Григорий Сковорода | страница 38



Что же именно не понравилось Миславскому в трактате Сковороды? Возможно, не очень приятная для церковного иерарха мысль, что «теперь мало кто разумеет Бога»… Возможно, рискованное сравнение церковного обряда с лузгой, ведь в православной традиции обряд всегда играл очень важную роль… Возможно, слишком радикальное сравнение церковного Предания с «смоковным листом, часто покрывающим ехидну»… Так или иначе, в конце весны или в начале лета 1769 года белгородский и обоянский архиерей уволил Сковороду с работы, а катехизис распорядился читать по учебнику иеромонаха (в будущем митрополита) Платона Левшина. С тех пор и до самой смерти Сковорода уже больше никогда не будет браться за какую-либо службу. Начинались вечные странствия…

Как пишет Михаил Ковалинский, вскоре после этой истории Сковорода «удалился в глубокое уединение». Он поселился недалеко от Харькова, в Гужвинском лесу под Дергачами. Этот лес принадлежал отставному подпрапорному Василию Земборскому – отцу студента Харьковского коллегиума Ивана Земборского, который посещал, в частности, и дополнительные классы (математика, французский язык), а у Сковороды слушал курс катехизиса. Тут, в хатке, стоявшей на берегу Лопани возле пасеки, Сковорода и нашел себе приют, наслаждаясь роскошной природой, музыкой (философ «приятно и со вкусом» играл на скрипке, флейтузе, бандуре), размышлениями, чтением-толкованием Священного Писания. Недаром он сам себя называл Варсавой, то есть «сыном мира». А еще он пробовал излагать свои мысли на бумаге. Тем более что на дворе играло всеми красками лето…
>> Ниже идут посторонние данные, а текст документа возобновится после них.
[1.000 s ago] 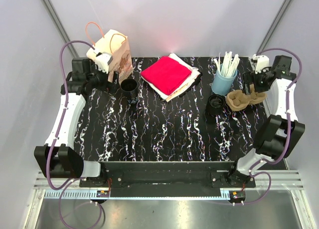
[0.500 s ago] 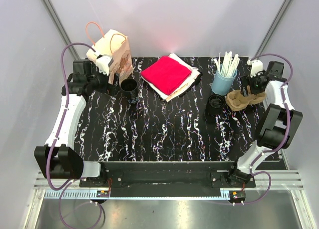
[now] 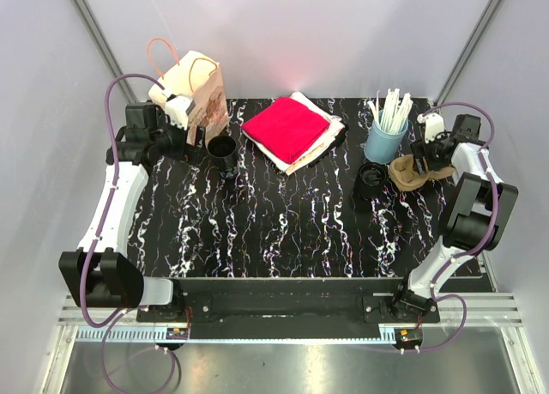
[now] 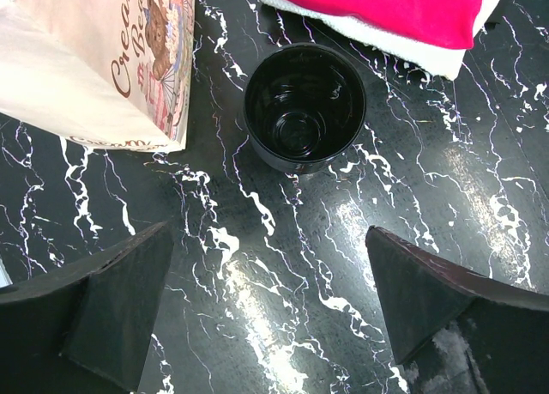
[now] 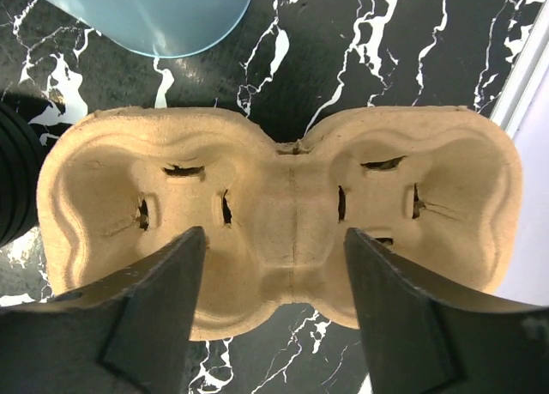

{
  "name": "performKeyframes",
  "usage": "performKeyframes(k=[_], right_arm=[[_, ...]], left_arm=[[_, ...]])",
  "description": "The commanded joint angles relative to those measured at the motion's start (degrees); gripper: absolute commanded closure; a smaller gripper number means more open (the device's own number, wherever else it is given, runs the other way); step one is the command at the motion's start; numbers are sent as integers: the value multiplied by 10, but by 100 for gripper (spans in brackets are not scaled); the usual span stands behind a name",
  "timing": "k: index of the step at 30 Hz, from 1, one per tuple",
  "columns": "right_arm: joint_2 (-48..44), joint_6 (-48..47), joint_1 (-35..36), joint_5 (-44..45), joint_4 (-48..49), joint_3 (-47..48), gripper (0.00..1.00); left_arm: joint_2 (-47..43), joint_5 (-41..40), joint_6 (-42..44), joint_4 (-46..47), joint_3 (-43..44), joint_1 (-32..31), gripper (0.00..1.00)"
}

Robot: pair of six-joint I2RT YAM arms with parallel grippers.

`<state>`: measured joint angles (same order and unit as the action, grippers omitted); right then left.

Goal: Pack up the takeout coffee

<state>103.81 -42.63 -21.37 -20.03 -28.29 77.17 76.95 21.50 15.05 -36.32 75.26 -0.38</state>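
Observation:
A tan cardboard two-cup carrier (image 3: 417, 171) lies at the table's right side and fills the right wrist view (image 5: 283, 197). My right gripper (image 3: 426, 156) is open over it, its jaws either side of the carrier's narrow middle (image 5: 274, 278), holding nothing. An empty black cup (image 3: 221, 147) stands upright next to the paper bag (image 3: 190, 92) at the back left; both show in the left wrist view, cup (image 4: 304, 106) and bag (image 4: 94, 59). My left gripper (image 3: 192, 147) hangs open and empty (image 4: 270, 300) just short of the cup.
A blue cup of white stirrers (image 3: 385, 135) stands just behind the carrier, its base showing in the right wrist view (image 5: 146, 12). A black cup stack (image 3: 371, 179) sits left of the carrier. A red cloth on white napkins (image 3: 289, 128) lies at the back middle. The table's right edge (image 5: 527, 85) runs beside the carrier.
My right arm has folded in and its gripper has shifted left and down over the carrier. The left arm has barely moved.

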Motion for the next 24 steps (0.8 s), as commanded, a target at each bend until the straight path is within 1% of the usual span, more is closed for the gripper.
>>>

Следует сказать, что желание писать приходило к Сковороде по большей части тогда, когда на дворе было тепло. По крайней мере зимняя пора для этого не годилась. Он говорил, что зима «враждебна музам», ибо какое там зимой писание, когда только и думаешь о том, как согреть руки! Вероятно, Сковороде казалось, что, скованная холодом, замирает вместе с природой и фантазия человека. А вот лето – благословенная пора… Философ писал без какой-либо спешки, аккуратно выводя каждую букву. Каллиграфия у него была прекрасной – образцовая украинская скоропись XVIII столетия. Сама эта манера письма отражает спокойствие – спокойствие летнего дня, когда слышно, как по листьям деревьев пробегает легкое дыхание ветра, принося с собой настоянный запах степных трав, как в поисках лакомства жужжит в клевере шмель, как рыба лениво всплескивается на реке, когда видно, как беззаботно снуют туда-сюда солнечные зайчики, а в глубокой-преглубокой небесной сини плывут и не плывут белесые облака… когда ты всем своим существом ощущаешь полноту бытия, мир как-он-есть, мир здесь-и-теперь… А еще – душевный покой, ибо ты пишешь, и в мыслях не имея заработать на этом какую-то копейку, потешить себя славой, напечатать потом книгу… Ты пишешь просто так – для самого себя и ближайших друзей. Недаром же наш философ никогда не заботился о судьбе своих творений. Уже в сентябре 1790 года он уведомлял Михаила Ковалинского: «У друга нашего, бабайского иерея Як[ова] Правицкого, все мои творения хранятся. При мне бы они давно пропали. Я удивился, увидев у него моего «Наркисса» и «Симфон[ию]: "Аще не увеси…"» Я ее, ожелчившися, спалил в Острогожске, а о «Наркиссе» навеки было забыл. Просите у него. А я не только апографы, но и автографы раздал, раздарил, расточил». Одним словом, «искусство-как-забава». Да разве только искусство? «Многие говорят, – писал как-то философ, – что ли делает в жизни Сковорода? Чем забавляется? Я же о Господе радуюсь. Веселюсь о Боге, Спасе моем… Забава… есть вершина и верх, и цвет, и зерно человеческой жизни. Она есть центр каждой жизни. Все дела каждой жизни сюда текут, будто стебли, преобразуясь в зерно». Ради этой «забавы», понимаемой как неподвластное прагматике понимание природы вещей, философ и писал свои произведения, уединившись в Гужвинском лесу.